THE HERETIC
I used to know a girl who wanted to be a museum curator. Her name was Jane and back when I owned a video shop in the early 90s, she worked in a petrol station that also rented videos on the other side of town. We knew each other because we used to scope out each other’s stock and played nice so that we were both winners. She knew that we did horror better than them and I knew that they had way more comedies than I could cope with. Working together, we kept Blockbuster out of town and made the store that was in the middle of us look weak. If there was something we didn’t have, we weren’t averse to calling each other up either, so a valued customer could get what they wanted somewhere else.
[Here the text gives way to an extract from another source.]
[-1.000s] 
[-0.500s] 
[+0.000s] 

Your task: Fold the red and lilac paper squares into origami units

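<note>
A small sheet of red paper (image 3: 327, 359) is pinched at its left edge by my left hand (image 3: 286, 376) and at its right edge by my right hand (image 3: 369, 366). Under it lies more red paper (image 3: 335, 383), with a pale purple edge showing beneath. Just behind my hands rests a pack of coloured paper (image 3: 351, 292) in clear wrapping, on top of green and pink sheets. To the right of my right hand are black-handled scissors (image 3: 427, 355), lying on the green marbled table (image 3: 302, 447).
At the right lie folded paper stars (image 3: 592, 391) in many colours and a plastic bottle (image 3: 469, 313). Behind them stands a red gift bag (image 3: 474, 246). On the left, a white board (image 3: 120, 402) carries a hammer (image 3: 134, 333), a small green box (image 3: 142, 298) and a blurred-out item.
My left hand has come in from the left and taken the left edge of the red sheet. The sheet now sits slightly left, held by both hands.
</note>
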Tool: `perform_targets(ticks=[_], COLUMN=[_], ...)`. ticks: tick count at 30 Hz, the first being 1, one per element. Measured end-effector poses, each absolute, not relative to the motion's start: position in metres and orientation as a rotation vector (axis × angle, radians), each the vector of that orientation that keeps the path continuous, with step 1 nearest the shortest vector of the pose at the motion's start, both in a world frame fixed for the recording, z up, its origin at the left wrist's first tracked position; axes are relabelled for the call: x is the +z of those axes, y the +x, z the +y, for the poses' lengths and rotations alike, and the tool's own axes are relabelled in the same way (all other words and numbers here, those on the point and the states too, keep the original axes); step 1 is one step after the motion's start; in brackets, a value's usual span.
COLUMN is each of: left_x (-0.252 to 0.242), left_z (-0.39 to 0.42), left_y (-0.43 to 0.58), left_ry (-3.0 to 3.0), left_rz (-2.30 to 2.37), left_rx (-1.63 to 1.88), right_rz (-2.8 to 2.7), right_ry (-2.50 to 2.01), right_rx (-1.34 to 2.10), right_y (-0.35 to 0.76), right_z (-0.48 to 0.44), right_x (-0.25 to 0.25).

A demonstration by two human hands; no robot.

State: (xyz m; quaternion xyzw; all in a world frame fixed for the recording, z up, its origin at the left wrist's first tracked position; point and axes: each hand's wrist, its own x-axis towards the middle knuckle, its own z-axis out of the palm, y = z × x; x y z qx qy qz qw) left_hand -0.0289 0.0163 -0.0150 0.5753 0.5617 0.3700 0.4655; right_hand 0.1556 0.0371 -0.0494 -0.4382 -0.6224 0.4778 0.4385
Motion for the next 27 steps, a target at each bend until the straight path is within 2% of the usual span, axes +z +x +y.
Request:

I always thought that was the greatest thing ever. Imagine knowing exactly what you wanted to do with your life so much, that you could say it out loud and even though it’s maybe a bit ‘off kilter’, she was 100% all in, so even if you thought it was a dumb idea, you had nowhere to go with your thoughts because she could have cared less.
I hope she made it, I really do because the video rental market is dead and buried my friends and maybe petrol is not so far behind either.
The thing about curators is they care. They look at a selection of items and with their expertise, decide what most people would like to see. Sure, I’m in the minority that would like to rummage through the boxes you stashed in the basement, but for most people, the curated items will do just fine.
And then the future happened. Now a digital algorithm decides what you want to see and that’s not the same thing at all. See a curator has taste and expertise, if they’re good at their job, they’ll even show you something you didn’t know you needed to see along the way. They don’t always work in museums, they can edit your favourite magazine or work in a record shop that doesn’t play by the rules, but it’s still curation.
An algorithm will say; “Based on your past behaviour and what millions of others did after clicking this, we think you’ll probably like this too”. It has data, not taste. It doesn’t care about meaning, it cares about engagement. And it sure doesn’t know why something works, its only concern is that it *seems to*.
Algorithms want you to keep scrolling. Curators want you to stop and look. One wants your attention. The other wants your admiration. Different things altogether.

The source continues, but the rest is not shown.